In the Dúchas Folklore Collection, Mrs Reilly in 1938 relates a treasure story that occurred in Cranaghan.

==Census==

| Year | Population | Males | Females | Total Houses | Uninhabited |
|---|---|---|---|---|---|
| 1841 | 211 | 94 | 117 | 39 | 4 |
| 1851 | 126 | 64 | 62 | 25 | 3 |
| 1861 | 116 | 54 | 62 | 25 | 1 |
| 1871 | 118 | 58 | 62 | 25 | 0 |
| 1881 | 120 | 56 | 64 | 24 | 0 |
| 1891 | 102 | 51 | 51 | 24 | 2 |

In the 1901 census of Ireland, there are twenty-eight families listed in the townland.

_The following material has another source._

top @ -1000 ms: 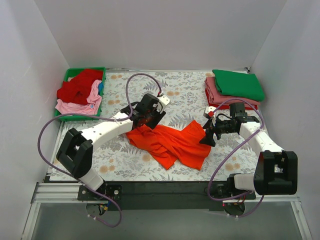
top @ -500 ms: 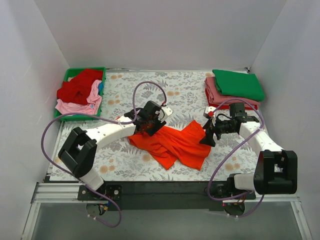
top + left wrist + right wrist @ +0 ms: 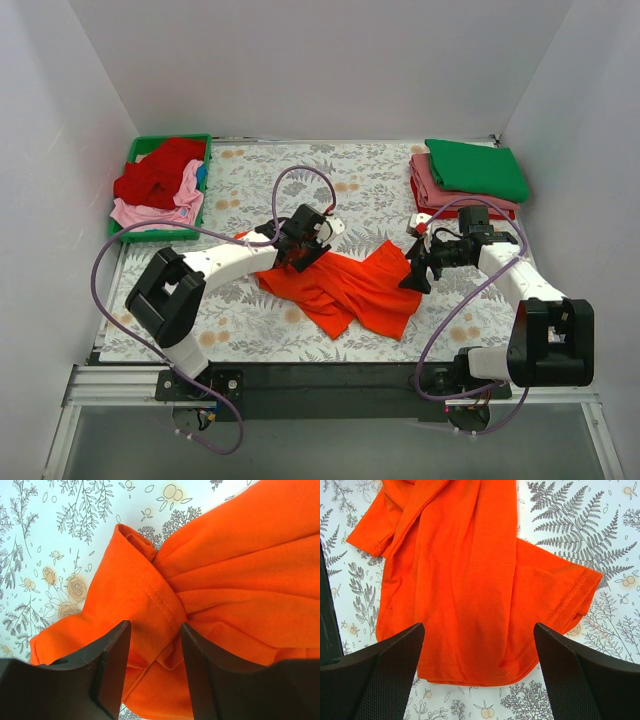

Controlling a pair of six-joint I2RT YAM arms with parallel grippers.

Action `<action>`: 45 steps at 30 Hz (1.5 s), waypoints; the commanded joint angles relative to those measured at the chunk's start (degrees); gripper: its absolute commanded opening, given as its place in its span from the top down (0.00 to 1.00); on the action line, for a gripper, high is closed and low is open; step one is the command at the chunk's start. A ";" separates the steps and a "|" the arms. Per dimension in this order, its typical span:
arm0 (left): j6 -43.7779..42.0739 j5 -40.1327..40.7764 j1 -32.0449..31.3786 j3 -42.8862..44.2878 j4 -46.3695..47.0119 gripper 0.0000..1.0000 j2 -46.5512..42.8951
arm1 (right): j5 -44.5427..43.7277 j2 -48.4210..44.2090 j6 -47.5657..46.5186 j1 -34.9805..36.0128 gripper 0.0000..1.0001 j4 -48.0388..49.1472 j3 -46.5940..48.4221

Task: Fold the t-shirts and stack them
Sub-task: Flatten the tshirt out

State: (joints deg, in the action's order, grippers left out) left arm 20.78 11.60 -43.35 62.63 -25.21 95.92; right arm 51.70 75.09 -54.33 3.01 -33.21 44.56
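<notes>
Tray [image 3: 150, 236] holds red shirt [image 3: 155, 175] over pink shirt [image 3: 150, 212].

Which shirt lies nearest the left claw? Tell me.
The orange shirt, loose mid-table: the open left claw straddles a fold of it. The green shirt lies folded at the far right; the red shirt lies in the tray.

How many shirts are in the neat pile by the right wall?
3: a green shirt on top, a dusty pink shirt beneath it, and a red shirt showing its edge at the bottom. More may be hidden.
</notes>
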 commanded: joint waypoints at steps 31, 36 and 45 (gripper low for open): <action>2.16 -0.61 -0.33 1.88 4.73 0.74 0.94 | 1.21 0.85 -1.57 -0.46 0.04 -1.59 0.44; 2.25 -0.26 -0.33 1.62 4.91 0.83 0.85 | 1.21 0.94 -1.66 -0.46 0.04 -1.77 0.44; 3.31 0.53 -0.33 1.27 6.22 1.00 -1.96 | 1.03 0.94 -1.75 -0.46 0.04 -1.77 0.53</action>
State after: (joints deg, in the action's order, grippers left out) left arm 23.53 11.22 -43.35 63.35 -21.56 97.69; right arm 51.70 75.50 -55.33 2.70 -34.24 44.56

In the 1911 census of Ireland, there are twenty-six families listed in the townland.

==Antiquities==

1. A prehistoric wedge tomb which was originally located in Aughrim townland but was excavated in 1992 and moved to the grounds of the Slieve Russell hotel due to quarrying operations, (Site number 7, page 2, Aughrim townland, in Archaeological Inventory of County Cavan, Patrick O’Donovan, 1995, where it is described as- Originally sited on Church Hill at the SE flank of Slieve Rushen (see CV010-005----), this tomb was excavated in 1992 in advance of quarrying operations and re-erected in the grounds of the Slieve Russell Hotel near Ballyconnell. It consists of a ruined gallery, some 6m long, aligned WSW-ENE, set in a low, round cairn, retained by a kerb. A tall stone at W, splits the entry to the gallery which seems to have been divided into a short portico and main chamber. There are buttress stones along both sides of the gallery. During the excavation both inhumed and cremated bone, in association with beaker and food-vessel pottery, were recovered from below the cairn and inside the gallery under a rough paving. Three cist burials were found at the inner edge of the kerb. (de Valera and Ó Nualláin 1972, 115-6, No. 14; Channing 1993, 4; O'Donovan 1995, 2, no. 7)). It was one of only two megalithic structures in Tomregan parish; the only one now remaining in situ is the court-cairn in Doon townland.
2. A medieval crannóg in Killywilly Lough (Site number 1515, page 181, Cranaghan townland, in Archaeological Inventory of County Cavan, Patrick O’Donovan, 1995). Among the objects found in the crannog were a bronze socketed axe.
3. An Orange Hall
4. Cranaghan Bridge.
5. Cranaghan Hedge School. Run in the early 19th century by a Roman Catholic teacher called Francis Carney in a field owned by Mr. Patterson. He taught reading, writing, arithmetic, English grammar and mensuration. The teacher was paid at Christmas each year by the schoolchildren, making £11-8s-3d per annum. It was a thatched school with three windows on one side and a door on the other. The fire fuel of turf and wood was kept in a small room off the schoolroom, each child bringing a sod of turf with them each day. There were wooden desks with inkwells. The teacher lived on his own small farm. There was a total of 129 pupils, 79 boys and 50 girls, the majority were Roman Catholic and the rest Church of Ireland. The school was supported by the London Hibernian Society and the Kildare Place Society.
6. In the 19th and early 20th centuries Cranaghan had one of the biggest lime-kiln industries in County Cavan, run by the O’Reilly family.
7. The Slieve Russell hotel and golf course now stand on the site of Cranaghan House which was the Church of Ireland rectory for Tomregan parish from 1850 to 1959.